Week 6 – recursive structures

                Something that I encountered in lectures this week was trees, it was completely new to me. The name tree comes exactly from the tree out there in nature. The trees can grow and shrink. There are roots, branches and leafs. You can only reach a leaf with one unique path. There is only one node in each tree and it is distinguished as root. Each non-root node has only one parent. You can calculate the height of the tree and branching factor of the tree. In class we did many examples with trees using recursion, such as: summing up the number of nodes in the tree, height of this tree, leaves and the branching factor. I enjoyed learning about trees, it gave me new insight on structuring data sets. I understand the majority about trees but there are some areas where I lack. I’ll be going over it during the reading week to gain a much better understanding where I lack. My confidence about trees is high, I feel like I understand the concept and where I could apply it. Now when I see trees outside, I’ll be thinking of trees in computer language.

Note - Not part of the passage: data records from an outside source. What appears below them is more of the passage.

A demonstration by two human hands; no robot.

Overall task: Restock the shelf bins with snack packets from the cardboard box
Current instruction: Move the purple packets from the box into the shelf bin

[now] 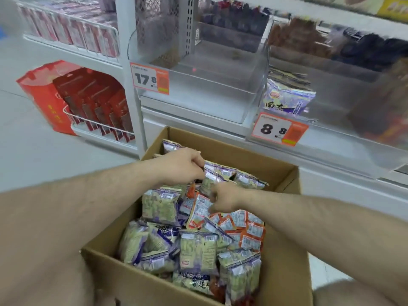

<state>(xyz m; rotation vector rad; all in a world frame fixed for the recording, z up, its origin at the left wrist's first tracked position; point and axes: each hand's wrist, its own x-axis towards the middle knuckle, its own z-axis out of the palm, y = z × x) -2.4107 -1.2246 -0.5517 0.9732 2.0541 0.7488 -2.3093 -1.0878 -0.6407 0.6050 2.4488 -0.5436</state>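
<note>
An open cardboard box (284,272) stands on the floor below the shelves, filled with several purple-and-green snack packets (198,252) and orange ones (247,230). My left hand (183,165) reaches into the far end of the box, its fingers curled round the top of a purple packet (213,173). My right hand (223,198) is beside it, fingers curled onto an orange-and-white packet (199,208); the grip is partly hidden. A clear shelf bin (198,91) straight ahead holds nothing visible. The bin to its right (331,133) holds a few purple packets (287,98).
Price tags reading 17.8 (150,78) and 8.8 (278,129) hang on the bin fronts. Red boxes (97,107) fill wire racks at left, with a red carton (44,93) on the floor. Dark snack bags (364,49) sit in the upper bins at right.
</note>
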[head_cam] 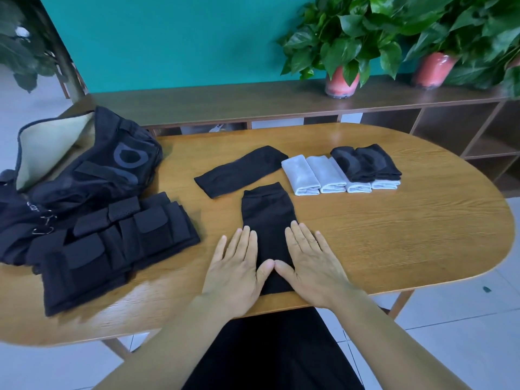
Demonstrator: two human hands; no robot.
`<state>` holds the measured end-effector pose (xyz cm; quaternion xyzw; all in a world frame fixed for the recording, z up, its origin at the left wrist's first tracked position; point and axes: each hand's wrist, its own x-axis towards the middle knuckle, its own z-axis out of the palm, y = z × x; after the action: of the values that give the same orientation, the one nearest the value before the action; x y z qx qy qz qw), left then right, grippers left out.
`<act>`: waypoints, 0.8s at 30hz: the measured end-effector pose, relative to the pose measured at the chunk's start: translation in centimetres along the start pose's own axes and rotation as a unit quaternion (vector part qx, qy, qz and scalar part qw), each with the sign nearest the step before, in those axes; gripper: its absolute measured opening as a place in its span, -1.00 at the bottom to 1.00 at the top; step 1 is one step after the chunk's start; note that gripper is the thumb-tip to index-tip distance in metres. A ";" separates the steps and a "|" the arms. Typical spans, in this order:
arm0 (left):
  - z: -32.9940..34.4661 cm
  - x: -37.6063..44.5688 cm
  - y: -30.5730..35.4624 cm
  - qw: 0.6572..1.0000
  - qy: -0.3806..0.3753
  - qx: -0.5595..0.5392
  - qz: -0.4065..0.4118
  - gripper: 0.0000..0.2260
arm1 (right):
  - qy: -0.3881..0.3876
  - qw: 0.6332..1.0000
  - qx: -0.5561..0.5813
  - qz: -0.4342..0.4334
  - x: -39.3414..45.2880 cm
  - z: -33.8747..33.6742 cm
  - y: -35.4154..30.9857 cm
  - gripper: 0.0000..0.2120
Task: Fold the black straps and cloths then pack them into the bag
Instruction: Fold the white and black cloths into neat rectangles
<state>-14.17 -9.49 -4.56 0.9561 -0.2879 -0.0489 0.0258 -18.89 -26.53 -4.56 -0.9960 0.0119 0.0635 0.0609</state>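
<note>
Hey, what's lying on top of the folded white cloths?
Two folded black cloths lie side by side across the far ends of the right-hand white cloths. The two left ones are bare. How much white cloth lies beneath the black ones is hidden.

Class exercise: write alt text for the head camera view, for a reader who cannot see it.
Both hands, the left hand and right hand, press flat on a long black cloth near the front edge of a wooden table. Another black cloth lies behind it, folded white cloths to the right, and an open black bag with folded black straps to the left.
</note>
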 end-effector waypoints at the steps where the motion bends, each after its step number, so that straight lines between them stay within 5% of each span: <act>1: 0.1 -0.2 -0.2 1.000 0.000 0.001 0.000 -0.14 | -0.004 1.000 0.001 0.004 -0.2 0.1 0.1 -0.18; 7: -0.1 -0.9 -0.8 1.000 -0.016 0.006 0.013 -0.14 | -0.013 1.000 0.021 -0.011 -1.3 -0.1 0.9 -0.31; 11: -2.3 0.0 -1.1 0.999 0.051 -0.004 0.011 -0.32 | 0.103 0.989 0.100 -0.030 -0.8 -2.0 1.3 -0.25; 14: -3.4 2.1 -1.3 0.991 0.134 -0.017 -0.002 -0.70 | 0.248 0.963 0.096 -0.038 0.7 -2.2 1.6 -0.58; 19: -3.5 5.0 -1.3 0.991 0.129 -0.001 -0.022 -0.69 | 0.303 0.951 0.057 -0.007 3.8 -1.8 1.3 -0.93; 24: -3.0 7.5 -1.4 1.000 0.012 0.009 0.006 -0.44 | 0.181 0.979 -0.046 -0.077 6.7 -2.1 0.7 -0.51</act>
<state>-6.84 -12.47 -2.22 0.9551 -0.2934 -0.0352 0.0209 -12.01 -27.63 -3.48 -0.9907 -0.0569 -0.1225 0.0170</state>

                This week in the lab we worked on recreating given functions without using certain methods. It was a challenging lab but fun at the same time. We also did some unit testing, something that takes up a lot of time, I think. The hardest part of the lab was Pythagorean triples. We had to find every combination for Pythagorean’s triangle given the hypotenuse. It felt like an achievement once my lab partner and I finished it.


                Assignment one was due on Thursday. I was able to complete it all including the bonus. It felt like my biggest programming achievement to date. The biggest issue I had was with the recursive step. It took me a few hours to complete with my partner. Eventually we got it and moved on after a tiny celebration. We tested for an hour to ensure everything was working properly and we improved our docstrings.